Pemerintah baru-baru ini mengumumkan akan mengenakan pajak atas transaksi melalui e-commerse dimana setiap penjual akan dikenakan PPh Pasal 22 sebesar 0,5% dari peredaran usaha, pengenaan PPh ini akan dikenakan bagi penjual yang mempunyai omzet antara 500 juta sd 4,8 Milyar setahun, sehingga bagi penjualan yang omzetnya kurang dari 500 juta per tahun tidak akan dikenakan PPh. Di satu sisi wacana pengenaan PPh tersebut merupakan terobosan dan memberikan keadilan antara penjual bagi yang melakukan penjualan online maupun offline, selain itu untuk mencegah terjadinya shadow economy, namun disisi lain banyak juga yang mengecam rencana pengenaan PPh tersebut, apalagi di tengah kondisi ekonomi yang sedang tidak baik-baik saja.

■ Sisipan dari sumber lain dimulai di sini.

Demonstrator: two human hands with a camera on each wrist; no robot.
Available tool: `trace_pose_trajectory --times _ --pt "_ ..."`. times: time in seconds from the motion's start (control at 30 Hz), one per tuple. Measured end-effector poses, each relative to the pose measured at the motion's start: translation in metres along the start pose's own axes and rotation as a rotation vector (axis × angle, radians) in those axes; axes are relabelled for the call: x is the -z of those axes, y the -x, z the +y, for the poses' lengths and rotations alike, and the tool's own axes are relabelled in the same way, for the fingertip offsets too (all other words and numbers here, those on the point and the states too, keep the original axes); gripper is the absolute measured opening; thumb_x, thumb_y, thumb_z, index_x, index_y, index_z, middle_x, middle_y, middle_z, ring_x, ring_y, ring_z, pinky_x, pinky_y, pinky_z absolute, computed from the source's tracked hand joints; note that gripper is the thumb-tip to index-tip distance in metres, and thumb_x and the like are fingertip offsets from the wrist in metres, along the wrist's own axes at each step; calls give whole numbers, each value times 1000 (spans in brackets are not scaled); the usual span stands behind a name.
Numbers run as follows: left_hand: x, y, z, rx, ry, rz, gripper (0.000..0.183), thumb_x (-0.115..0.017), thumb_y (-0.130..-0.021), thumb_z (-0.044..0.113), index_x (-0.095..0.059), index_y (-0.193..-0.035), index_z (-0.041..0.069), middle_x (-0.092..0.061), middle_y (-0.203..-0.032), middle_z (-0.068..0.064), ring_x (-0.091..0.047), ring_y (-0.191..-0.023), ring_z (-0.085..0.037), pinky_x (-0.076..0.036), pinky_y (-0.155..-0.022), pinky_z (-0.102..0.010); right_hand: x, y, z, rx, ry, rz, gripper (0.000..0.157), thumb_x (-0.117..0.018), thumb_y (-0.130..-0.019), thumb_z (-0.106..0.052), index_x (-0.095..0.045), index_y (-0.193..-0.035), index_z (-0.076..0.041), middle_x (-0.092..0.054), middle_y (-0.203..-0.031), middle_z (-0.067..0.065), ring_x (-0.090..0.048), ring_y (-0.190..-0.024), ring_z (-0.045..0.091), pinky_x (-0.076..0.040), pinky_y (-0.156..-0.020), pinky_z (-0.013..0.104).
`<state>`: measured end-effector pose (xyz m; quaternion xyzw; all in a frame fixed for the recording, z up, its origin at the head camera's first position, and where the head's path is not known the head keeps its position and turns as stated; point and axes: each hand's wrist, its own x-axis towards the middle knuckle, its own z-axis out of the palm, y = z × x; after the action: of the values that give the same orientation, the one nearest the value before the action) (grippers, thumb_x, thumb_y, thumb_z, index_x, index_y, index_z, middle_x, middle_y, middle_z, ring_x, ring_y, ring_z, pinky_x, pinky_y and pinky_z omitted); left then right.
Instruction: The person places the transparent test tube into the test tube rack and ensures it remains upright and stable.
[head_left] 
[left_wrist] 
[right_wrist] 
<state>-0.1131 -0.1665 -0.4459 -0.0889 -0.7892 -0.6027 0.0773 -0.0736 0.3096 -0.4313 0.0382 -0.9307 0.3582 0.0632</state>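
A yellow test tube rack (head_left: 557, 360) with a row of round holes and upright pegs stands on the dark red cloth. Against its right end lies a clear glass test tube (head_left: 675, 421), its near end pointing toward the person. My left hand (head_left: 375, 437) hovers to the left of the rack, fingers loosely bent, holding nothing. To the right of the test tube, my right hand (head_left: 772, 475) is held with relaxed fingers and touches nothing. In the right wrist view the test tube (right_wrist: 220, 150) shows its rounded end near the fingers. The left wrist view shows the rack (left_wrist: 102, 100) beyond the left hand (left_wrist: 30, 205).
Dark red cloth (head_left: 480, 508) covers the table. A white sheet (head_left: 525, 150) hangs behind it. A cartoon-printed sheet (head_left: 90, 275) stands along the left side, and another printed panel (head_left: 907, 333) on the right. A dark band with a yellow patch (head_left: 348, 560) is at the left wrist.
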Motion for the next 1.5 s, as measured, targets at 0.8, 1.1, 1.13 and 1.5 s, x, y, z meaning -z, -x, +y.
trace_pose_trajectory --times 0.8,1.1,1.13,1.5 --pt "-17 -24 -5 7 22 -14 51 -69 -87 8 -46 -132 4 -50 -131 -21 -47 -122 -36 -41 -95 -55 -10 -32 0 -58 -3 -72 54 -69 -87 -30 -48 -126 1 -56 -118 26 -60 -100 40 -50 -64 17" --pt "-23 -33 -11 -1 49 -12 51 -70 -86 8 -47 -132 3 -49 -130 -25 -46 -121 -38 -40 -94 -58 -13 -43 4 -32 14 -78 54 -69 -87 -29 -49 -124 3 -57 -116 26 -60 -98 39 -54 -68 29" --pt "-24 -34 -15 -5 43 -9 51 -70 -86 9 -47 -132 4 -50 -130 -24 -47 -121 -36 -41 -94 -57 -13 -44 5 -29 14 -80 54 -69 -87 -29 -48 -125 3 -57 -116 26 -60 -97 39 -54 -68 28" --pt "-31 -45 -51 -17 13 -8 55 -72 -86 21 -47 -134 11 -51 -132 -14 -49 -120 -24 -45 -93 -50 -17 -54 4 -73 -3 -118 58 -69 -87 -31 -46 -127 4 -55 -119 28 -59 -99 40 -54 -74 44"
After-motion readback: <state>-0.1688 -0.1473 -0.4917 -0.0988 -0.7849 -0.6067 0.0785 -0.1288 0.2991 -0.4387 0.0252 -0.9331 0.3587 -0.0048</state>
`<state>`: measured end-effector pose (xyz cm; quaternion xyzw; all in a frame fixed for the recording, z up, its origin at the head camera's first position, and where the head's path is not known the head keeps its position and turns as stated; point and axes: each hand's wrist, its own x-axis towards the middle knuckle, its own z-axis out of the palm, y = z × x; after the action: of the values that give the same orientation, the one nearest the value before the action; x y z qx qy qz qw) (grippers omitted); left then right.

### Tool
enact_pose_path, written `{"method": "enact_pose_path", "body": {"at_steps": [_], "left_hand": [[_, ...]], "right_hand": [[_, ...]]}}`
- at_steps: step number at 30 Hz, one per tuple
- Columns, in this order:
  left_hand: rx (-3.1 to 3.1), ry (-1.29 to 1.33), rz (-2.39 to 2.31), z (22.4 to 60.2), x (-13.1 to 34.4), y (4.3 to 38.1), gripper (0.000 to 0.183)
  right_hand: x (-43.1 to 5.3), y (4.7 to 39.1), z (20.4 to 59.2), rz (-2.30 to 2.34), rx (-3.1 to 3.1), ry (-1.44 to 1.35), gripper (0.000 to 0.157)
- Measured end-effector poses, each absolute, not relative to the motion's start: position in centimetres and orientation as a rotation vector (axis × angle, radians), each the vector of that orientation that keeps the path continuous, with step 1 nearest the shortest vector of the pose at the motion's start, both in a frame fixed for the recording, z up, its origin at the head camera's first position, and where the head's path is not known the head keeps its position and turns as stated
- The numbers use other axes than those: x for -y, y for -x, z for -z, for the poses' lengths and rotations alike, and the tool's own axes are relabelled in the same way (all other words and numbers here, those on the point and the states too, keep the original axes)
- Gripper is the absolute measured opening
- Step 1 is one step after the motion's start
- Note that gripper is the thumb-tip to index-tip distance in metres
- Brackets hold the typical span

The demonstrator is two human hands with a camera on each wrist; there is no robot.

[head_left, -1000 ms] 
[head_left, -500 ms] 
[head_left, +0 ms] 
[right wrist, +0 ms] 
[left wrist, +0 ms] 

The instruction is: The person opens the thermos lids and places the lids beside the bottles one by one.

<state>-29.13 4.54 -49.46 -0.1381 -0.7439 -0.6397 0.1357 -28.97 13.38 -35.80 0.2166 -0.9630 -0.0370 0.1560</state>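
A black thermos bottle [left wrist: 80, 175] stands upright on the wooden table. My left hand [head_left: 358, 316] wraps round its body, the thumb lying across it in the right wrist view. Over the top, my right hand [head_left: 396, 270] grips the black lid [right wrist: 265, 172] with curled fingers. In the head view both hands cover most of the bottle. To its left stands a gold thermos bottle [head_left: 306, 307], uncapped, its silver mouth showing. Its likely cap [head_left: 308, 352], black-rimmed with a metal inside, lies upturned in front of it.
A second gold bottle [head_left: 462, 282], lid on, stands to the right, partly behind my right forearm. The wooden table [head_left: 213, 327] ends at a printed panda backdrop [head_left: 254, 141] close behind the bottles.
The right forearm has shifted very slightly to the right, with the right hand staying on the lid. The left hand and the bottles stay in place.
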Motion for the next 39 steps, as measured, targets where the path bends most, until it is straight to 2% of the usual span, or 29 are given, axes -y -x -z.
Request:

Berdasarkan data transaksi selama 6 tahun terakhir, terjadi peningkatan nilai transaksi melalui e-commerse tersebut sebagaimana data berikut ini :
Penulis berpendapat pentingnya perluasan basis pajak yang menjunjung keadilan, kepastian hukum, dan kesederhanaan. Metode withholding tax (pengenaan PPh Pasal 22) mempunyai beberapa keunggulan dibandingkan dengan system pembayaran pajak lainnya. Keunggulan system withholding tax tersebut antara lain :
1. Meningkatkan efektifitas dan kepastian penerimaan pajak;
2. Mengurangi resiko penghindaran dan penggelapan pajak;
3.Biaya administrasi lebih efisien;
4.Mendorong kepatuhan sukarela;
5. Penerimaan pajak lebih stabil.
Namun upaya Pemerintah mengatasi shortfall penerimaan pajak dengan pengenaan PPh 22 bagi pelaku usaha yang mempunyai peredaran usaha lebih dari 500 juta per tahun sd 4,8 Milyar per tahun masih menyisakan banyak pertanyaan seperti berikut :
- Sifat PPh Pasal 22 adalah pajak tidak final, artinya bagi pelaku usaha yang telah dipungut PPh Pasal 22 oleh pengusaha marketplace, namun masih mempunyai kewajiban membayar PPh Final UMKM sebesar 0,5%. Memang kelebihan pembayaran pajak bisa dilakukan restitusi (pengembalian) namun prosesnya harus melalui pemeriksaan dan sangat rumit.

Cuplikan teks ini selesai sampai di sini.